Not a closed form, but we have the following series representations:

$$\begin{align*} p(x) = \prod_{k=0}^{\infty} \left( 1-x^{2^k} \right) &= \frac1{1-x}\left(1+2\sum_{k\geq0}\frac{(-1)^kx^{2^k}}{1+x^{2^k}}\right) \\ &= \frac{1}{1-x} - \frac{4x}{(1-x)^2} + \frac6{1-x} \sum_{k=0}^\infty \frac{x^{2^{2k}}}{1-x^{2^{2k+1}}} \end{align*}$$ where the last sum is $$\sum_{\nu_2(n)\text{ even}}x^n$$

Proof.

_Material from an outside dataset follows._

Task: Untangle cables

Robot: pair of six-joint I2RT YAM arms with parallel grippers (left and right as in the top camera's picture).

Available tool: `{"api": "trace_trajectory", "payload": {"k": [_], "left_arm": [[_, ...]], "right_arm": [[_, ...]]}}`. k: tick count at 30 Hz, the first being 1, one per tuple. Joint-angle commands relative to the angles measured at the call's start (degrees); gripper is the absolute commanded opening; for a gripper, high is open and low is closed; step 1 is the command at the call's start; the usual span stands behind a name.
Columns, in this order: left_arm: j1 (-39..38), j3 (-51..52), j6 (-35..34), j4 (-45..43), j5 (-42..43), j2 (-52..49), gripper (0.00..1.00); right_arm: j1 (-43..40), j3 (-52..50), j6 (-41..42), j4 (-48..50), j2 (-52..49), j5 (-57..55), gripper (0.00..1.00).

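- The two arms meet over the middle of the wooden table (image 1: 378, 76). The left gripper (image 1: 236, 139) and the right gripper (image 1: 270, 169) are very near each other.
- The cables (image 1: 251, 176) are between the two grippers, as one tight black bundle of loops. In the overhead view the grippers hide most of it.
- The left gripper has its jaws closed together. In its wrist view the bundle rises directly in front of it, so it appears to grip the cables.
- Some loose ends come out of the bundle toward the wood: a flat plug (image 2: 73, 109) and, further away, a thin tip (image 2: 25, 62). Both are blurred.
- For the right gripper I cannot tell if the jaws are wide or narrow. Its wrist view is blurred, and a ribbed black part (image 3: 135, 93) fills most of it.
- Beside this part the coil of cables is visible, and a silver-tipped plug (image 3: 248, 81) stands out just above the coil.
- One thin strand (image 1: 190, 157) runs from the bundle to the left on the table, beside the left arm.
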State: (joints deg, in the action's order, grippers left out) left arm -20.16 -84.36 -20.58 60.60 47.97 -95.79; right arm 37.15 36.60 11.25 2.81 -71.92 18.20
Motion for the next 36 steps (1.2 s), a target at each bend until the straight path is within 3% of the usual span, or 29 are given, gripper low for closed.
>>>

We have: (on the level of formal series; although everything converges absolutely for $|x|<1$)

$$p(x)-1 = \sum_{n=1}^\infty x^n (-1)^{b(n)}$$ where $b(n)$ is the number of $1$'s in the binary expansion of $n$. We can write: $$(-1)^{b(n)} = 1+2\sum_{\substack{k \text{ for which the }\\k\text{th digit is 1,}\\\text{starting from }k=0}}(-1)^k$$ plug this in the sum and change the order of summation $n \leftrightarrow k$:

$$\begin{align*}p(x)-1 &= \sum_{n=1}^\infty x^n + 2 \sum_{n=1}^\infty x^n\sum_{\substack{k \text{ for which the }\\k\text{th digit in }n\text{ is 1}}}(-1)^k \\ &= \frac x{1-x} + 2 \sum_{k=0}^\infty (-1)^k x^{2^k} \prod_{j \neq k}(1+x^{2^j}) \\ &= \frac x{1-x} + 2 \sum_{k=0}^\infty (-1)^k \frac{x^{2^k}}{(1-x)(1+x^{2^k})} \\ \end{align*}$$

For the series $S = \sum_{k=0}^\infty (-1)^k \frac{x^{2^k}}{1+x^{2^k}}$, we can write each term as a geometric series: $$S = -\sum_{k=0}^\infty \sum_{n=1}^\infty (-1)^{k+n}x^{2^kn}$$ Grouping the terms with the same power of $x$ gives: $$\sum_{n=1}^\infty c_nx^n$$ where $c_n=1$ if $\nu_2(n)$ is even, and $c_n=-2$ if $\nu_2(n)$ is odd.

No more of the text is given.